Information provided:
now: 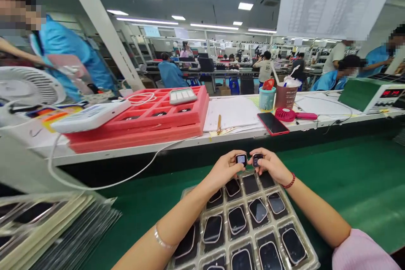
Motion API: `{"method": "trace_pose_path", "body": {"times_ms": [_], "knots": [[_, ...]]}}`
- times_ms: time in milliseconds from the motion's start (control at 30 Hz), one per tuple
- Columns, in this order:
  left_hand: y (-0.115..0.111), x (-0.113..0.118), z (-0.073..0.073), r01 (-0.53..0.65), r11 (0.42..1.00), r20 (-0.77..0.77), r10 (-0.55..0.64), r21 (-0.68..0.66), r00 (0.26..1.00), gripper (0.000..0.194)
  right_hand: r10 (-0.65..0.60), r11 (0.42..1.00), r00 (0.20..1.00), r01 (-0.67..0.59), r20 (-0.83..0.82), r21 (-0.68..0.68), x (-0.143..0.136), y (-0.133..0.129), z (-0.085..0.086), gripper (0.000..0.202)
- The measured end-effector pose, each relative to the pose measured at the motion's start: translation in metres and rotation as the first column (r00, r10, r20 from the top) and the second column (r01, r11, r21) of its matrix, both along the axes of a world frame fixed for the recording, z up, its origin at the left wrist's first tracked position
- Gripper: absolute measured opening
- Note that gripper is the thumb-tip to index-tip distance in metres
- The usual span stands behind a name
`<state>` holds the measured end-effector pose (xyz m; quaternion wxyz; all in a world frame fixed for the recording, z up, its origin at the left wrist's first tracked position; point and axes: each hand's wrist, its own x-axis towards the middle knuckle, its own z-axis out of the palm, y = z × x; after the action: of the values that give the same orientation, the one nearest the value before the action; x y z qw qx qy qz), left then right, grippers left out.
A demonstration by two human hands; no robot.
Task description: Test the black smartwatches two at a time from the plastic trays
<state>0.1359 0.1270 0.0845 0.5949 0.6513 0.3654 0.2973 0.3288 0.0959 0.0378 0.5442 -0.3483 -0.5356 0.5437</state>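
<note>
My left hand (228, 166) is closed on a smartwatch case (241, 160) whose lit screen shows a pale square pattern, perhaps a code. In my right hand (268, 163) is a second smartwatch case (257, 160), its screen mostly dark with small bright marks and my thumb over its lower part. The two watches are held upright side by side, a small gap apart. Below them lies a clear plastic tray (311, 257) with rows of compartments, most holding a dark-screened watch case (236, 220). My left forearm hides part of the tray's left side.
Stacked trays (72, 232) lie at left on the green bench (348, 168). The shelf ahead carries red foam trays (190, 122), a white device (91, 116), papers (234, 112), a phone (272, 123), a pink fan (295, 114), cups and a power supply (363, 95). A white cable (139, 173) hangs down. Co-workers sit beyond.
</note>
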Motion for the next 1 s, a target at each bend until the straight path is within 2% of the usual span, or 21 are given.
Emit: {"method": "trace_pose_path", "body": {"times_ms": [233,1000], "knots": [[0.0046,-0.0017,-0.0055,-0.020,0.999,-0.031,0.022,0.047,0.999,0.040,0.013,0.998,0.998,-0.017,0.067,0.059,-0.0003,0.0035,-0.0062,0.029],[0.0078,-0.0005,-0.0090,-0.060,0.996,0.015,0.059,0.071,0.998,0.038,0.002,0.999,0.997,-0.005,0.080,0.040,-0.0013,0.0037,-0.0063,0.024]]}}
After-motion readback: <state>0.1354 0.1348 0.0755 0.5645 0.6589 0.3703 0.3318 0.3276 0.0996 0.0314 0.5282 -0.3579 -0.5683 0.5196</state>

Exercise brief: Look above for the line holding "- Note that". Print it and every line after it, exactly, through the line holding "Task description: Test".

Answer to this task:
- Note that gripper is the thumb-tip to index-tip distance in metres
- The usual span stands behind a name
`<state>` holds the measured end-effector pose (xyz m; quaternion wxyz; all in a world frame fixed for the recording, z up, its origin at the left wrist's first tracked position; point and axes: each hand's wrist, its own x-axis towards the middle knuckle, its own z-axis out of the palm, y = z × x; after the action: of the values that give the same orientation, the one nearest the value before the action; x y z qw qx qy qz), left then right, grippers left out.
A demonstration by two human hands; no robot.
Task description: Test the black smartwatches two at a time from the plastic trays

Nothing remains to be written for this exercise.